Under the Fair Food program – described by the New York Times here as “possibly the most successful labor action in the U.S. in 20 years” — major buyers of tomatoes pay a premium of one penny per pound of tomatoes to be passed directly to farmworkers, and they work together with the Coalition of Immokalee Workers to implement a code of conduct for employers in their tomato supply chains.

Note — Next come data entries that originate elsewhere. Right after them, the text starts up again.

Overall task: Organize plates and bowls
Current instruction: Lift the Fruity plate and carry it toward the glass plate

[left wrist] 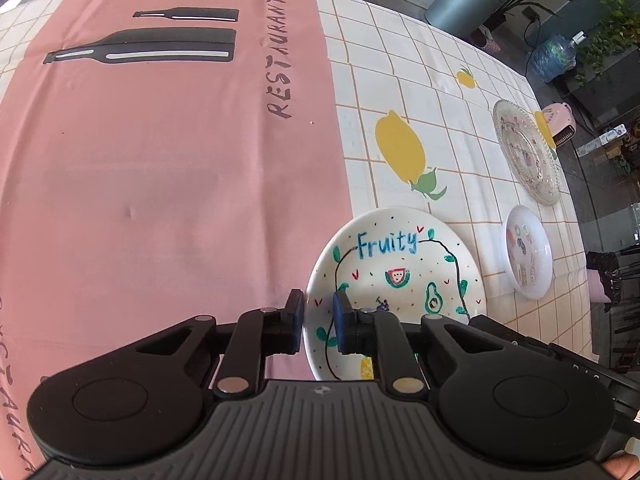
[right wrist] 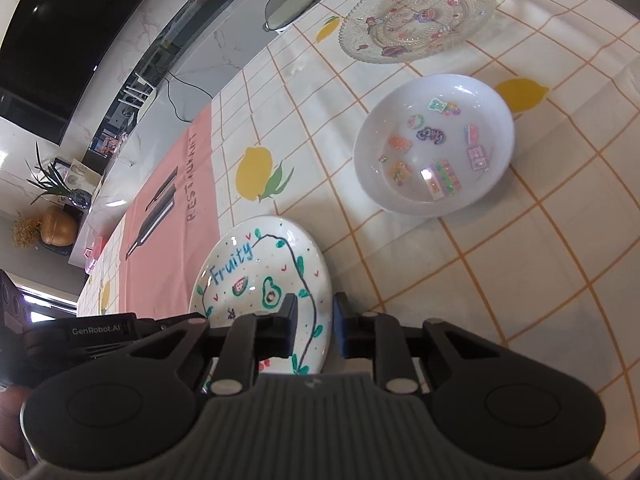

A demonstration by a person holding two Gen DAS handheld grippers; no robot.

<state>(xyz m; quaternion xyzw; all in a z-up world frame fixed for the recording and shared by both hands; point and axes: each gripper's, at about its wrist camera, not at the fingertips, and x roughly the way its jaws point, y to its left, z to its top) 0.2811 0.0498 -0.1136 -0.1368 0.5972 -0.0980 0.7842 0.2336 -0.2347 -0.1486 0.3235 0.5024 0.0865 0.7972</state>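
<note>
Evidently both grippers, left gripper (left wrist: pixel 317 322) and right gripper (right wrist: pixel 315 326), pinch opposite rims of the Fruity plate (left wrist: pixel 394 280) between their fingers, sharing its weight for a level lift.

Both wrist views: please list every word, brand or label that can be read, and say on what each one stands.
"Fruity": hand-painted in blue on the white plate.
"RESTAURANT": dark letters on the pink cloth; repeated at its near left edge, cut off there.
"GenRobot.AI": on the black housing of the other tool, in the right wrist view.
Stickers in the white bowl and glass plate: no readable text.
</note>
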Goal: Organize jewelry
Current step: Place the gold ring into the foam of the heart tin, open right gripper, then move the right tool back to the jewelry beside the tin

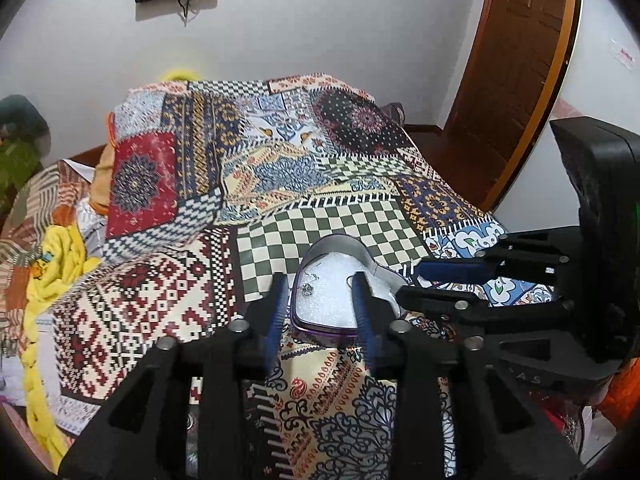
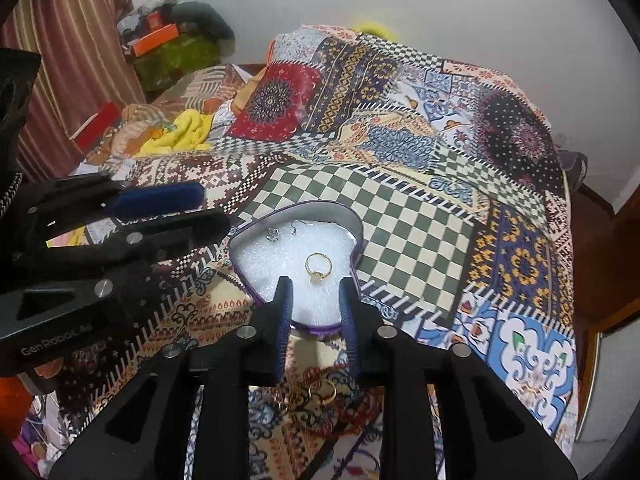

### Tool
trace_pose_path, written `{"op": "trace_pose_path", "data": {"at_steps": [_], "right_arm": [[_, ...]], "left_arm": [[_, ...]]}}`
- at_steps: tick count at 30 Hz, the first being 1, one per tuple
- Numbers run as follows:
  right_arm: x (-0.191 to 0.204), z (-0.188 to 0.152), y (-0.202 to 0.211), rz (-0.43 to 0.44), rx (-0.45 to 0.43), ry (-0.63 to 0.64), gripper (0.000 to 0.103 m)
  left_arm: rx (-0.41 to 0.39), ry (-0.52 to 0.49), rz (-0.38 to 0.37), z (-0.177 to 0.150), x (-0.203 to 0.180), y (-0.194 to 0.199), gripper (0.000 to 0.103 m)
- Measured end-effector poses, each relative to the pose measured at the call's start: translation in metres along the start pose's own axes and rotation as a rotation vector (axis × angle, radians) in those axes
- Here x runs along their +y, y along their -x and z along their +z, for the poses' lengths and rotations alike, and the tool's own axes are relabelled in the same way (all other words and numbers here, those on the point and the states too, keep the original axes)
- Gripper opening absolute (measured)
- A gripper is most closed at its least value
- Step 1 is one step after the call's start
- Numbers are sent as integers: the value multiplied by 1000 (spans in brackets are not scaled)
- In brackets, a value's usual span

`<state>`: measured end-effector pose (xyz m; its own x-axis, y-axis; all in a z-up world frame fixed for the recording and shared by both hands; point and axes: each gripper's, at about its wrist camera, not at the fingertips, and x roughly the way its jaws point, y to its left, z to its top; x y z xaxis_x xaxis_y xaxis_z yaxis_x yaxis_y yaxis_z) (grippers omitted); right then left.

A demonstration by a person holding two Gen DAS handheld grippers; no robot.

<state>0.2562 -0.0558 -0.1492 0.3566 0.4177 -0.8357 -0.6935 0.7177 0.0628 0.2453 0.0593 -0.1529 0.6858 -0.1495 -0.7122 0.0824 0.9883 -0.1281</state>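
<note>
A purple heart-shaped box (image 1: 316,329) lined with white foam lies open on the patchwork bedspread. In the left wrist view a silver earring (image 1: 309,287) rests on the foam, and my left gripper (image 1: 319,285) hovers over the box, open and empty. From the right my right gripper (image 1: 408,280) reaches in over the box edge. In the right wrist view the box (image 2: 320,209) holds a gold ring (image 2: 318,267) and silver earrings (image 2: 273,234). My right gripper (image 2: 315,285) stands open just short of the ring, not touching it. My left gripper (image 2: 216,206) shows at the left.
More loose jewelry, a gold ring (image 2: 322,393) and red beads (image 2: 354,414), lies on the bedspread (image 2: 400,216) under my right gripper. Yellow cloth (image 1: 52,272) is piled at the left. A wooden door (image 1: 520,60) stands at the right and cluttered boxes (image 2: 160,36) are at the back left.
</note>
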Motion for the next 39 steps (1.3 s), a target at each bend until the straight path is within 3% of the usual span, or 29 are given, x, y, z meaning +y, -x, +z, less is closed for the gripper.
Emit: {"op": "trace_pose_path", "data": {"at_steps": [5, 17, 28, 39], "right_arm": [[-3, -6, 23, -26, -50, -29, 41], [-20, -32, 64, -69, -97, -99, 42], [-36, -65, 64, -100, -63, -133, 42], [-50, -88, 49, -76, -11, -176, 42]], "left_arm": [[-9, 5, 3, -1, -4, 17, 35], [19, -8, -1, -20, -22, 32, 40], [143, -49, -58, -57, -53, 0, 40], [224, -10, -121, -75, -59, -32, 39]]}}
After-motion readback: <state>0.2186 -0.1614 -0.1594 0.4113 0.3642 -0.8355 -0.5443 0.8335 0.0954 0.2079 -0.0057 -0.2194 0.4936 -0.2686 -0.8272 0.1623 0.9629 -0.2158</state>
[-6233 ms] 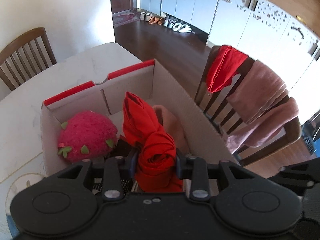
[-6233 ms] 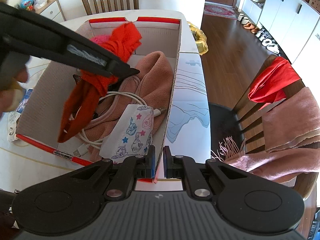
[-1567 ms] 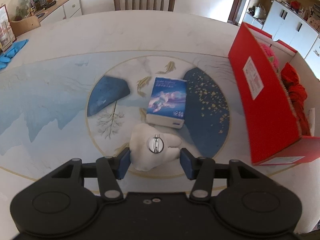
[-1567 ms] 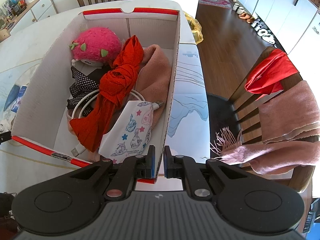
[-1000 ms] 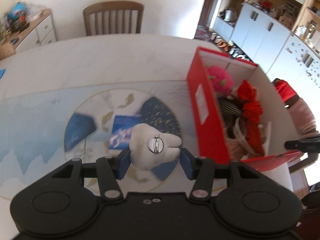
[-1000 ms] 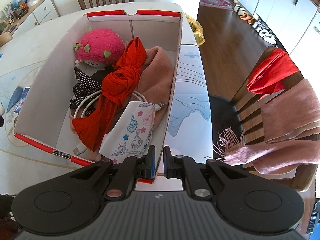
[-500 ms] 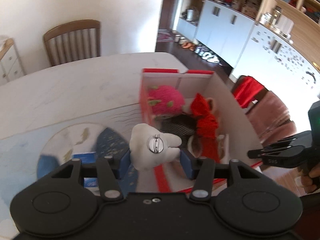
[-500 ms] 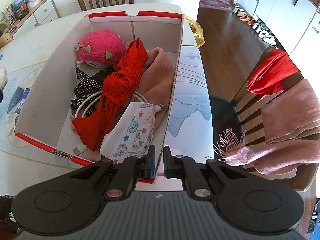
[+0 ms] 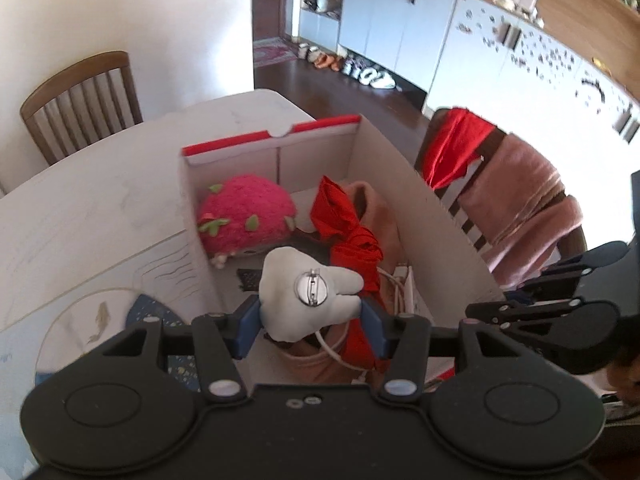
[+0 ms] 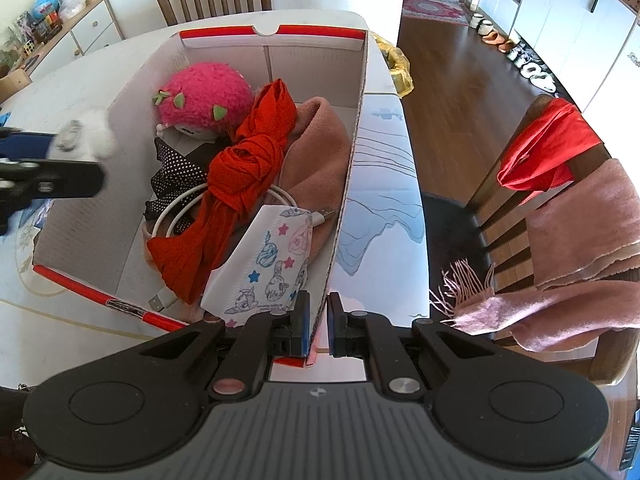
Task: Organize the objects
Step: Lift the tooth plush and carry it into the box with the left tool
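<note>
Left tool (image 9: 310,316) with white plush (image 9: 308,294) now over box (image 9: 420,208), tilted downward

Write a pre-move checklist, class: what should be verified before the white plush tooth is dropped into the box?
1. Left tongs grip the white plush tooth: ok.
2. Tooth is above the box opening: cannot tell; the right wrist view puts it near the left wall.
3. Right tongs pinch the box's wall, steadying it: ok.
4. Free room inside: not ok; red scarf, pink plush and cable crowd it.
5. Box upright: ok.
</note>
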Demonstrator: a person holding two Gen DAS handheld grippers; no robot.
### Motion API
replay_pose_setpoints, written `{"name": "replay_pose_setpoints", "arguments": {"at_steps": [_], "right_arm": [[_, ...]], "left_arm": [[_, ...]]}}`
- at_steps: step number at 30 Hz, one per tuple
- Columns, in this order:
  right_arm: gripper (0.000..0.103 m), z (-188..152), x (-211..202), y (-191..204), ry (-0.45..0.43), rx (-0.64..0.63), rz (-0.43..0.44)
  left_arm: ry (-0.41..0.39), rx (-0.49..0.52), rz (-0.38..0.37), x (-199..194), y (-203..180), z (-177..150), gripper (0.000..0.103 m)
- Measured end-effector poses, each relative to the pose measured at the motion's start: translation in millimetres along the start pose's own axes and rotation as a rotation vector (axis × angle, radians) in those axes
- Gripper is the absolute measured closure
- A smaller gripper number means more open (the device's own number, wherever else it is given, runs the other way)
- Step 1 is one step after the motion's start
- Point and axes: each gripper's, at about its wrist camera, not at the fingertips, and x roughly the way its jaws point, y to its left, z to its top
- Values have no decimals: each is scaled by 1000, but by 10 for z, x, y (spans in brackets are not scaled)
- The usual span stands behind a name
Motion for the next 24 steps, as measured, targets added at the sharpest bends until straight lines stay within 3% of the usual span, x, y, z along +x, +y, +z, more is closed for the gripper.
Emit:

1) Publix has refused, giving three principal falsehoods to justify their non-participation: Publix calls the growing Fair Food collaboration among buyers, tomato growers and farmworkers “a labor dispute” and says the company will not get involved in the labor disputes of its suppliers. The Fair Food Program is in fact the first large-scale partnership of its kind for real, lasting social accountability in the U.S. produce industry. For example, the Fair Food Code of Conduct and the manual prepared to assist growers in implementing the Code on their farms were developed in close collaboration among workers, growers, and buyers. Further, growers across the state of Florida welcome education teams from the CIW on their farms to help workers learn, on the clock, about their new rights under the Code. In this way, workers are empowered to help identify and address abusive bosses, dangerous practices, and other threats to the industry as a whole. Far from a labor dispute, the Fair Food Program is a vital and growing partnership – unless Publix would label any process in which workers have a voice a “labor dispute.”

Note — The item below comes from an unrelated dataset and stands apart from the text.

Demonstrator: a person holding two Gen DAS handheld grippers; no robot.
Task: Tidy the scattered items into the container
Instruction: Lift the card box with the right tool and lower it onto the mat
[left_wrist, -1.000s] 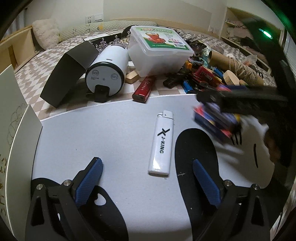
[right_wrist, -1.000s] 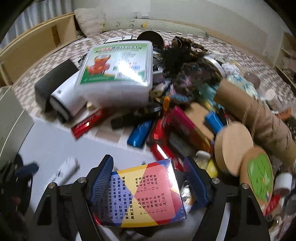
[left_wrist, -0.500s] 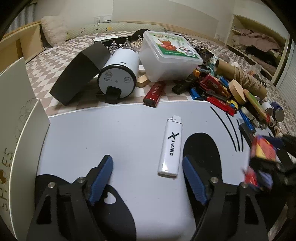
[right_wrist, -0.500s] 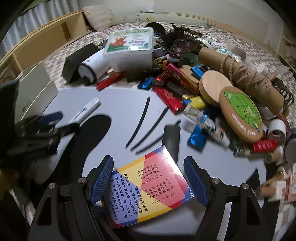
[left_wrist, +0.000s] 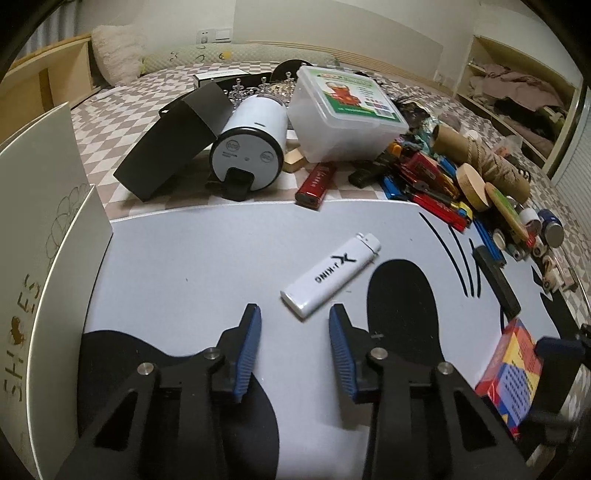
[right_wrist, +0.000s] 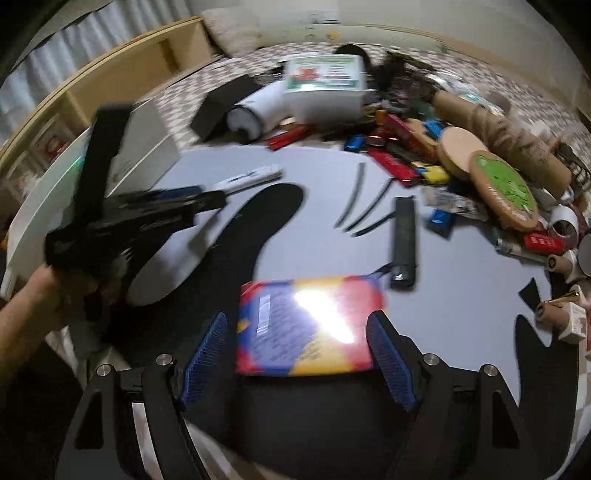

2) Publix says that the penny should be “put in the price” the industry charges for tomatoes. The penny-per-pound premium is, in fact, built into the final price, on the invoices, for retailers who participate in the Fair Food Program and prefer to be billed that way. Those retailers simply pay for their tomatoes, as they always have, only now with a small premium built in, similar to any fair trade product. The accounting and distribution of the penny-per-pound funds are handled down stream in the supply chain, through the growers’ regular payroll, and audited by a third-party monitor. Ten multi-billion dollar corporations — Subway, McDonald’s, Burger King, etc. – have decided to participate in the Fair Food Program, most of them, in fact, by putting the penny in the price. Publix is free to do the same.

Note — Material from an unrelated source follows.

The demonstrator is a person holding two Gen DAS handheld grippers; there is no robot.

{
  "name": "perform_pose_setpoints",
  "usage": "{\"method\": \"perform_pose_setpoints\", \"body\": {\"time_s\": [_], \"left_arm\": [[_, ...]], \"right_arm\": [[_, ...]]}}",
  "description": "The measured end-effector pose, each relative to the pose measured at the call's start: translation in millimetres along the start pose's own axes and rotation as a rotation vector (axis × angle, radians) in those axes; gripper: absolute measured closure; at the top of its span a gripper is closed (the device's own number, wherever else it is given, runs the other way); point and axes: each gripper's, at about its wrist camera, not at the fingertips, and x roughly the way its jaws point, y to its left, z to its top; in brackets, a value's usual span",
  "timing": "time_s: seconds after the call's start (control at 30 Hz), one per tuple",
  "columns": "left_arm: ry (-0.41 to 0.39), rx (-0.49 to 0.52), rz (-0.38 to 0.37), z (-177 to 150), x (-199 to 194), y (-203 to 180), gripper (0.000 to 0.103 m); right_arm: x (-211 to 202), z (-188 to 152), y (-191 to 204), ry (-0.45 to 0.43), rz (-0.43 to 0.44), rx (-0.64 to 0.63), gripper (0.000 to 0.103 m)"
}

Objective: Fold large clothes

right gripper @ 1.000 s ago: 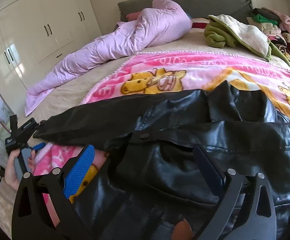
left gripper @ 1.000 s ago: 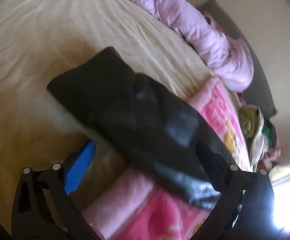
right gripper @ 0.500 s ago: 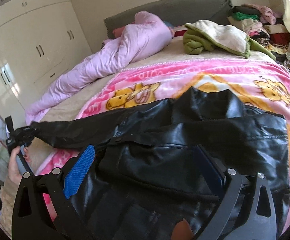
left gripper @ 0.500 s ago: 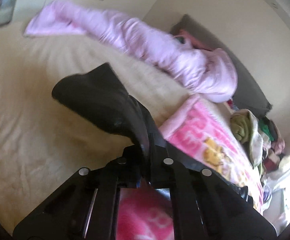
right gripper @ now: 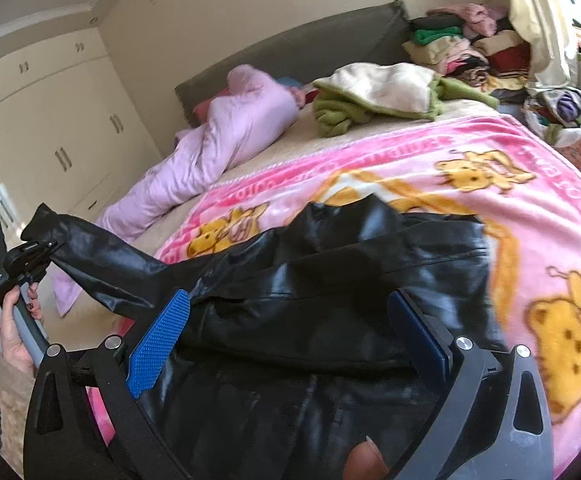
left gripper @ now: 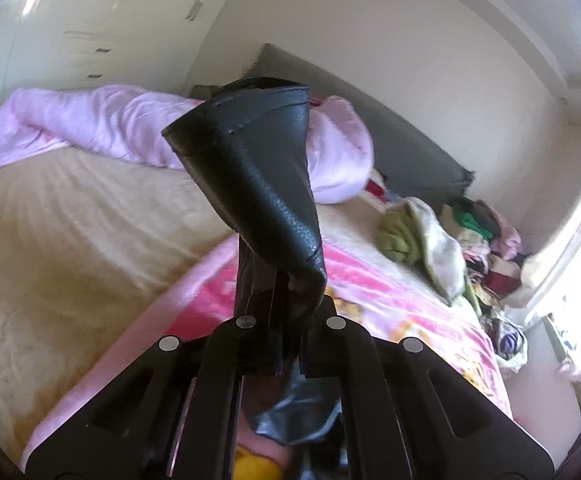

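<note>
A black leather jacket (right gripper: 330,288) lies spread on a pink cartoon blanket (right gripper: 470,184) on the bed. Its left sleeve (left gripper: 266,184) stands up in the air, cuff uppermost, pinched near its end by my left gripper (left gripper: 286,304), which is shut on it. In the right wrist view the same left gripper (right gripper: 34,256) holds the sleeve (right gripper: 102,256) lifted off the bed at far left, with a hand (right gripper: 14,320) on its handle. My right gripper (right gripper: 290,328) hovers open over the jacket body, blue pads (right gripper: 158,340) wide apart, nothing pressed between them.
A lilac quilt (right gripper: 218,140) is bunched along the beige sheet (left gripper: 70,220) by the grey headboard (right gripper: 298,48). A green and cream blanket (right gripper: 378,96) and stacked clothes (right gripper: 462,44) sit at the bed's head. White wardrobes (right gripper: 50,128) line the left wall.
My left gripper closed on the sleeve end and lifted it high off the bed. The right gripper slid right over the jacket, staying open.
</note>
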Motion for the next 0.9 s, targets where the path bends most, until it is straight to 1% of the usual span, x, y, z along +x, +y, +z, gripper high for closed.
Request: {"method": "perform_pose_setpoints", "body": {"time_s": [0.2,0.4,0.57,0.77,0.9], "left_arm": [[0.002,0.071,-0.065,-7,-6,-47,0.103],[0.020,0.124,-0.108,-19,-6,-79,0.103],[0.014,0.151,-0.140,-27,-5,-104,0.103],[0.039,0.181,-0.193,-43,1,-132,0.103],[0.049,0.192,-0.227,-55,1,-150,0.103]], "right_arm": [[-34,2,-29,-0.034,-0.020,0.033,0.004],[-64,-2,-59,-0.066,-0.036,0.090,0.004],[-82,-4,-80,-0.061,0.001,0.152,0.005],[-102,-4,-91,-0.086,-0.005,0.167,0.004],[-112,-3,-96,-0.093,0.022,0.198,0.004]]}}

3) Publix says it won’t “pay employees of other companies directly for their labor.” In fact, participating buyers in the Fair Food Program do not pay farmworkers directly, not even close. As the Honorable Judge Laura Safer Espinoza, a former New York Supreme Court Justice who now serves as the director of the Fair Food Standards Council (the independent third-party monitoring organization of the Fair Food Program), told the Orlando Sentinel: “No corporate buyer pays a farmworker directly in the Fair Food Program. They pay a premium that gets passed down the supply chain to the workers, who are paid by the growers who employ them.”
Last Labor Day, after years of ignored attempts at correspondence, several farmworkers rode their bicycles 230 miles from Immokalee to Publix HQ in Lakeland in order to invite CEO Ed Crenshaw to Immokalee; Mr. Crenshaw refused to meet with them.